▼▼▼
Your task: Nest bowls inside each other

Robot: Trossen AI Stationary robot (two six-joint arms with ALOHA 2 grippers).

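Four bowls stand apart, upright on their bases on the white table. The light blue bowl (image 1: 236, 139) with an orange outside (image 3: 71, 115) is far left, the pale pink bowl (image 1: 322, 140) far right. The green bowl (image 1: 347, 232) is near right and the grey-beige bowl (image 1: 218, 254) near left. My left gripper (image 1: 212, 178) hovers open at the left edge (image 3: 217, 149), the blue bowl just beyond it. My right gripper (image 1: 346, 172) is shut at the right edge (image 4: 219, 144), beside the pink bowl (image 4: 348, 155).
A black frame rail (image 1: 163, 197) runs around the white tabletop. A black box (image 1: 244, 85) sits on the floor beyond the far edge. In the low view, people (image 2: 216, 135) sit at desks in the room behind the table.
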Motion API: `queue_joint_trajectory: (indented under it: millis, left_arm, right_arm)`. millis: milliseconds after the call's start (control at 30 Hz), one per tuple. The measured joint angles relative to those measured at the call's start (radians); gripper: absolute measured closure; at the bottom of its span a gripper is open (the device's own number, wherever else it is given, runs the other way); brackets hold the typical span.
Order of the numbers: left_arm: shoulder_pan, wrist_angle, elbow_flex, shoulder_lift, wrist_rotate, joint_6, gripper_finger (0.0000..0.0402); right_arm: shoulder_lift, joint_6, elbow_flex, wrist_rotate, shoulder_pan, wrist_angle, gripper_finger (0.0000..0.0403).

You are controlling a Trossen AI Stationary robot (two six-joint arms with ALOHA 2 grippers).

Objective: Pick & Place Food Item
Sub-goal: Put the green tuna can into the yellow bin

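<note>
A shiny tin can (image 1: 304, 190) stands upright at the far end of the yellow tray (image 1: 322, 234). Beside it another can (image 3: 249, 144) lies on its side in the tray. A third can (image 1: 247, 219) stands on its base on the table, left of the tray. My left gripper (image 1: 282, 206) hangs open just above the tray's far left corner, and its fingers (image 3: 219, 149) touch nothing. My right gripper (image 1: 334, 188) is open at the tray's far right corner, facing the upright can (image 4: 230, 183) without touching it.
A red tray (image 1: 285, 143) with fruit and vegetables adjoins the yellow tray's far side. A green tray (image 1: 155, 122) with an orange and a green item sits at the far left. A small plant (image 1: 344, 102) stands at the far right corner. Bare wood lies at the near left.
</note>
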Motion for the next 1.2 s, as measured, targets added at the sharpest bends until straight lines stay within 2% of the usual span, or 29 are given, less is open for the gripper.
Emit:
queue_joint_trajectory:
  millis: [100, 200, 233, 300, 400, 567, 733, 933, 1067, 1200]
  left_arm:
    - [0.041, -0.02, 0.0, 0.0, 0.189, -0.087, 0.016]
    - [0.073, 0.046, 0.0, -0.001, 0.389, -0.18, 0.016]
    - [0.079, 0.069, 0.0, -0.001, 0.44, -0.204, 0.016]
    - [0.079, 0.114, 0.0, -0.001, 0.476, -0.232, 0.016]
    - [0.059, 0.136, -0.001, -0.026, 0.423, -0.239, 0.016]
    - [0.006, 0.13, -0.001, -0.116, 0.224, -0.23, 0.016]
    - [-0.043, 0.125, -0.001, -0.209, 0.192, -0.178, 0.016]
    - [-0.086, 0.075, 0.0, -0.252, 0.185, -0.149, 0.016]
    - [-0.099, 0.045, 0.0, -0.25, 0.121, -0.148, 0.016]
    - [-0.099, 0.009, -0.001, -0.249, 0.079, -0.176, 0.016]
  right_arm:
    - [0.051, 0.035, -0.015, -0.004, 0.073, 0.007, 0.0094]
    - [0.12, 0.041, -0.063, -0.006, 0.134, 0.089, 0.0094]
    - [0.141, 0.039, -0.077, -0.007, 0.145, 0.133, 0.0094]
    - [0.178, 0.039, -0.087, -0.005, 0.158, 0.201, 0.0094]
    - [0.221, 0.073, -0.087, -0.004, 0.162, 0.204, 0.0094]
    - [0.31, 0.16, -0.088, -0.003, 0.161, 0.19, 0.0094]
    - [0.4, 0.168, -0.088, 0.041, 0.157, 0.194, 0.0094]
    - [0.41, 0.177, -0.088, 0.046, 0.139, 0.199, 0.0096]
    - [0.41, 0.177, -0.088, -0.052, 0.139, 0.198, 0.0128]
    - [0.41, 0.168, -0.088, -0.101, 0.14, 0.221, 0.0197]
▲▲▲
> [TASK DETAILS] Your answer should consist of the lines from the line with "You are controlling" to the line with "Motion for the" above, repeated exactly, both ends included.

> [SOLUTION BELOW]
You are controlling a Trossen AI Stationary robot (two six-joint arms with ALOHA 2 grippers).

Objective: Pick & Place Food Item
Sub-goal: Put the green tuna can into the yellow bin

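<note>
A shiny tin can (image 1: 304, 190) stands upright at the far end of the yellow tray (image 1: 322, 234). Beside it another can (image 3: 249, 144) lies on its side in the tray. A third can (image 1: 247, 219) stands on its base on the table, left of the tray. My left gripper (image 1: 282, 206) hangs open just above the tray's far left corner, and its fingers (image 3: 219, 149) touch nothing. My right gripper (image 1: 334, 188) is open at the tray's far right corner, facing the upright can (image 4: 230, 183) without touching it.
A red tray (image 1: 285, 143) with fruit and vegetables adjoins the yellow tray's far side. A green tray (image 1: 155, 122) with an orange and a green item sits at the far left. A small plant (image 1: 344, 102) stands at the far right corner. Bare wood lies at the near left.
</note>
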Motion for the next 1.2 s, as measured, targets added at the sharpest bends until straight lines stay within 2% of the usual span, or 29 are given, less is open for the gripper.

With this output, the exercise is done.